PROBLEM REQUIREMENTS:
Wherever an image appears in the data, omit it and copy all the remaining text word for word.

DATA BELOW:
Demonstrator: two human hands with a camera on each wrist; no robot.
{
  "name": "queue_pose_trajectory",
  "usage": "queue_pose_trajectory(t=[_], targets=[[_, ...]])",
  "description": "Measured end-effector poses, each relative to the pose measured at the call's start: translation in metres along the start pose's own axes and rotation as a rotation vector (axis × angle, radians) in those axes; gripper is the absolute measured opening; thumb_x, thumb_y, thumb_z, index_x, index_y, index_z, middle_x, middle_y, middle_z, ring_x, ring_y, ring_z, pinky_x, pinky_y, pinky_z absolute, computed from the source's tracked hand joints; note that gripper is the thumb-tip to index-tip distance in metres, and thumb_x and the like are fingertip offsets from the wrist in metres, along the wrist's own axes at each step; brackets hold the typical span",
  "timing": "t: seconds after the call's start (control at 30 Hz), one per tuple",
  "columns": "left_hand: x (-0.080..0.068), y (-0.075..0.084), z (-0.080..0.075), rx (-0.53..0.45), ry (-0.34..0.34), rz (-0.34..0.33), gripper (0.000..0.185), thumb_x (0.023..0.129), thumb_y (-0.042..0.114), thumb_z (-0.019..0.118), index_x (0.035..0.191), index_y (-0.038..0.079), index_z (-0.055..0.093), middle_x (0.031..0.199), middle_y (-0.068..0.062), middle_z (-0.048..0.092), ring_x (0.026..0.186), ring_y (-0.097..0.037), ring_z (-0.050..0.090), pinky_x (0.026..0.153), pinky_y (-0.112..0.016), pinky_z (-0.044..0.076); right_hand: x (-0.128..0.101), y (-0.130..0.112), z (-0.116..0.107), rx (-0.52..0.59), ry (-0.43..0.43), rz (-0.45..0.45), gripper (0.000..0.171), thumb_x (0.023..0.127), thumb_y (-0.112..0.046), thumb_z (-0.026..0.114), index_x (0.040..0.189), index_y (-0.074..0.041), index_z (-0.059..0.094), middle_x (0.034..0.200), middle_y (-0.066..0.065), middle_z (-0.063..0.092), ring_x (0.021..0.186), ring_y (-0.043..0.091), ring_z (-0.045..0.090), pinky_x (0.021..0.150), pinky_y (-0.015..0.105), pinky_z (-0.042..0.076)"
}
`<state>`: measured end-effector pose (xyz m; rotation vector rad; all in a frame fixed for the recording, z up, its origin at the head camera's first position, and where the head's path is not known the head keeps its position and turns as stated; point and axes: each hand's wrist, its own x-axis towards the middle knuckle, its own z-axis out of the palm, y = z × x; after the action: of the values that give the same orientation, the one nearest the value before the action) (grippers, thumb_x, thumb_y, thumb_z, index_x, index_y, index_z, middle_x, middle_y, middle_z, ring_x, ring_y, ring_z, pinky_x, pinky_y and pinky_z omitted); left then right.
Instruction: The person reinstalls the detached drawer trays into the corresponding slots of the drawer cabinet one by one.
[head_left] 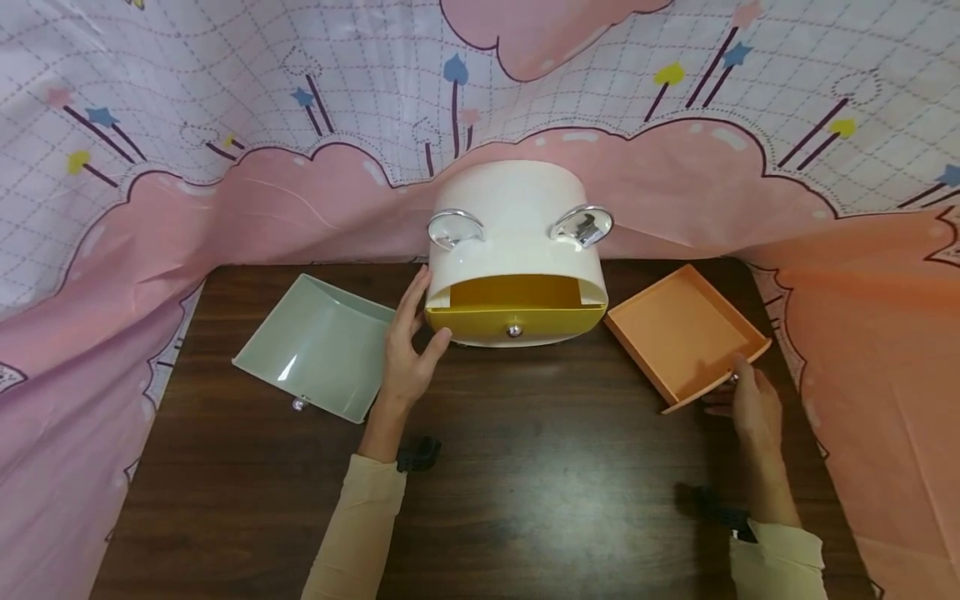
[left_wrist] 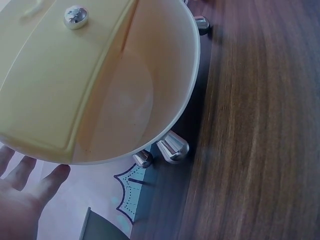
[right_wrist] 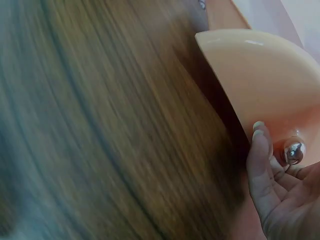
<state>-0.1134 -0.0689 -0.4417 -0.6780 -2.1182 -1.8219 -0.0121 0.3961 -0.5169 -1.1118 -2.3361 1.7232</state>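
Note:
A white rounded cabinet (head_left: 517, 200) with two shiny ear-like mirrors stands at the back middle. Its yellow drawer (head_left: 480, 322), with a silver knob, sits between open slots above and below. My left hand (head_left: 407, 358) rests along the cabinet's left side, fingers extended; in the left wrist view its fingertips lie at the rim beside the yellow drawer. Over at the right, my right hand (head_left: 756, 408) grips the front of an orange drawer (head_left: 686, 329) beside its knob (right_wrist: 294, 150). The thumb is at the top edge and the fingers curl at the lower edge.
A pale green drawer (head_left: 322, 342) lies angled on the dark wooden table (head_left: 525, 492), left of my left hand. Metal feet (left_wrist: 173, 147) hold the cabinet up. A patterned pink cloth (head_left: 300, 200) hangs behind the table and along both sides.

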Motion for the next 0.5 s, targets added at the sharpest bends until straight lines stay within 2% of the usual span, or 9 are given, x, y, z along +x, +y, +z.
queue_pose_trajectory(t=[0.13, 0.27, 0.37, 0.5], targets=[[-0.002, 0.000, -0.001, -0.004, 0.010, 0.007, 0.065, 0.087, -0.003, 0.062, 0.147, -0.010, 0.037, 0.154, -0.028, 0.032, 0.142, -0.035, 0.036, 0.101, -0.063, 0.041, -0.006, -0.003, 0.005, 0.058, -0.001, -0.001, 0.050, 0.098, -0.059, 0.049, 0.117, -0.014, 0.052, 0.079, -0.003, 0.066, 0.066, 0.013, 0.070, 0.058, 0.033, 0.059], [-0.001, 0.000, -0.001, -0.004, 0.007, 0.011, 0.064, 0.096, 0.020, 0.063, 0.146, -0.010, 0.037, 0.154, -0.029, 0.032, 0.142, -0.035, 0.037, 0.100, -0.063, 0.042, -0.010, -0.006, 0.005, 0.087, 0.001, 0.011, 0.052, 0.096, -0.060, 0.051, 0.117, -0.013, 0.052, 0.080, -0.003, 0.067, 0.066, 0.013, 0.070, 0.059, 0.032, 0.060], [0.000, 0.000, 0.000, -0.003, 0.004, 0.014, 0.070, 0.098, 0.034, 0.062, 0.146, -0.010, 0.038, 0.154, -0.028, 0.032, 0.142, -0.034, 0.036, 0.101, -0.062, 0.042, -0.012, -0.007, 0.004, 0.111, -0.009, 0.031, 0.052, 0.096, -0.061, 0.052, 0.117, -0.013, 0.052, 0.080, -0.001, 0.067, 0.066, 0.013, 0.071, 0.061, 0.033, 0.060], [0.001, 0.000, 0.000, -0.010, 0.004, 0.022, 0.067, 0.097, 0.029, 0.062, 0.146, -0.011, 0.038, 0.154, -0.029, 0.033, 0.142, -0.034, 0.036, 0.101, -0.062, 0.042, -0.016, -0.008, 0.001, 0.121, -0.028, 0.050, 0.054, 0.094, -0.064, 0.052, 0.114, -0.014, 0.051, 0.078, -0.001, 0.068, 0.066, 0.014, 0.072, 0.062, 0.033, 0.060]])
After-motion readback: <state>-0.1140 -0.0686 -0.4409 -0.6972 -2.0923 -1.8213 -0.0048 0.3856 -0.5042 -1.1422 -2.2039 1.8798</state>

FINISHED TASK:
Demonstrator: two human hands with a camera on each wrist; no robot.
{
  "name": "queue_pose_trajectory",
  "usage": "queue_pose_trajectory(t=[_], targets=[[_, ...]])",
  "description": "Measured end-effector poses, each relative to the pose measured at the call's start: translation in metres along the start pose's own axes and rotation as a rotation vector (axis × angle, radians) in those axes; gripper is the absolute measured opening; thumb_x, thumb_y, thumb_z, index_x, index_y, index_z, middle_x, middle_y, middle_z, ring_x, ring_y, ring_z, pinky_x, pinky_y, pinky_z absolute, computed from the source's tracked hand joints; note that gripper is the thumb-tip to index-tip distance in metres, and thumb_x and the like are fingertip offsets from the wrist in metres, along the wrist's own axes at each step; brackets hold the typical span",
  "timing": "t: seconds after the call's start (control at 30 Hz), one per tuple",
  "columns": "left_hand: x (-0.080..0.068), y (-0.075..0.084), z (-0.080..0.075), rx (-0.53..0.45), ry (-0.34..0.34), rz (-0.34..0.33), gripper (0.000..0.185), thumb_x (0.023..0.129), thumb_y (-0.042..0.114), thumb_z (-0.019..0.118), index_x (0.035..0.191), index_y (-0.038..0.079), index_z (-0.055..0.093), middle_x (0.031..0.199), middle_y (-0.068..0.062), middle_z (-0.048..0.092), ring_x (0.026..0.186), ring_y (-0.097..0.037), ring_z (-0.050..0.090), pinky_x (0.026..0.153), pinky_y (-0.112..0.016), pinky_z (-0.044..0.076); right_hand: x (-0.128..0.101), y (-0.130..0.112), z (-0.116..0.107), rx (-0.52..0.59), ry (-0.43..0.43), rz (-0.45..0.45), gripper (0.000..0.171), thumb_x (0.023..0.127), thumb_y (-0.112..0.046), thumb_z (-0.026..0.114), index_x (0.040..0.189), index_y (-0.074..0.041), index_z (-0.059..0.094), middle_x (0.034..0.200), middle_y (-0.066..0.065), middle_z (-0.063..0.092), ring_x (0.021..0.186), ring_y (-0.043..0.091), ring_z (-0.045..0.090), pinky_x (0.021..0.150), pinky_y (-0.015..0.105), pinky_z (-0.042..0.076)"
}
`<state>`: measured end-effector pose (xyz m; rotation vector rad; all in a frame fixed for the recording, z up, its origin at the head camera's first position, and where the head's path is not known the head keeps its position and turns as stated; point and axes: each hand's wrist, its own x-axis towards the middle knuckle, its own z-axis out of the palm, y = z × x; after the action: of the values that give the same orientation, the one nearest the value before the action) (grippers, thumb_x, thumb_y, thumb_z, index_x, index_y, index_z, middle_x, middle_y, middle_z, ring_x, ring_y, ring_z, pinky_x, pinky_y and pinky_z omitted); left then right.
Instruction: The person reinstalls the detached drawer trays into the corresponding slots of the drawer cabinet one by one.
[head_left] 
[left_wrist] 
[right_wrist] 
<state>-0.1134 -0.0689 -0.4417 -0.6780 -2.1182 -1.8219 -0.0121 0.3961 -0.5169 -1.1118 -2.3361 1.7232</state>
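Note:
A white rounded cabinet (head_left: 517, 200) with two shiny ear-like mirrors stands at the back middle. Its yellow drawer (head_left: 480, 322), with a silver knob, sits between open slots above and below. My left hand (head_left: 407, 358) rests along the cabinet's left side, fingers extended; in the left wrist view its fingertips lie at the rim beside the yellow drawer. Over at the right, my right hand (head_left: 756, 408) grips the front of an orange drawer (head_left: 686, 329) beside its knob (right_wrist: 294, 150). The thumb is at the top edge and the fingers curl at the lower edge.
A pale green drawer (head_left: 322, 342) lies angled on the dark wooden table (head_left: 525, 492), left of my left hand. Metal feet (left_wrist: 173, 147) hold the cabinet up. A patterned pink cloth (head_left: 300, 200) hangs behind the table and along both sides.
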
Motion for the next 0.5 s, targets added at the sharpest bends until straight lines stay within 2% of the usual span, or 9 are given, x, y, z along +x, +y, +z.
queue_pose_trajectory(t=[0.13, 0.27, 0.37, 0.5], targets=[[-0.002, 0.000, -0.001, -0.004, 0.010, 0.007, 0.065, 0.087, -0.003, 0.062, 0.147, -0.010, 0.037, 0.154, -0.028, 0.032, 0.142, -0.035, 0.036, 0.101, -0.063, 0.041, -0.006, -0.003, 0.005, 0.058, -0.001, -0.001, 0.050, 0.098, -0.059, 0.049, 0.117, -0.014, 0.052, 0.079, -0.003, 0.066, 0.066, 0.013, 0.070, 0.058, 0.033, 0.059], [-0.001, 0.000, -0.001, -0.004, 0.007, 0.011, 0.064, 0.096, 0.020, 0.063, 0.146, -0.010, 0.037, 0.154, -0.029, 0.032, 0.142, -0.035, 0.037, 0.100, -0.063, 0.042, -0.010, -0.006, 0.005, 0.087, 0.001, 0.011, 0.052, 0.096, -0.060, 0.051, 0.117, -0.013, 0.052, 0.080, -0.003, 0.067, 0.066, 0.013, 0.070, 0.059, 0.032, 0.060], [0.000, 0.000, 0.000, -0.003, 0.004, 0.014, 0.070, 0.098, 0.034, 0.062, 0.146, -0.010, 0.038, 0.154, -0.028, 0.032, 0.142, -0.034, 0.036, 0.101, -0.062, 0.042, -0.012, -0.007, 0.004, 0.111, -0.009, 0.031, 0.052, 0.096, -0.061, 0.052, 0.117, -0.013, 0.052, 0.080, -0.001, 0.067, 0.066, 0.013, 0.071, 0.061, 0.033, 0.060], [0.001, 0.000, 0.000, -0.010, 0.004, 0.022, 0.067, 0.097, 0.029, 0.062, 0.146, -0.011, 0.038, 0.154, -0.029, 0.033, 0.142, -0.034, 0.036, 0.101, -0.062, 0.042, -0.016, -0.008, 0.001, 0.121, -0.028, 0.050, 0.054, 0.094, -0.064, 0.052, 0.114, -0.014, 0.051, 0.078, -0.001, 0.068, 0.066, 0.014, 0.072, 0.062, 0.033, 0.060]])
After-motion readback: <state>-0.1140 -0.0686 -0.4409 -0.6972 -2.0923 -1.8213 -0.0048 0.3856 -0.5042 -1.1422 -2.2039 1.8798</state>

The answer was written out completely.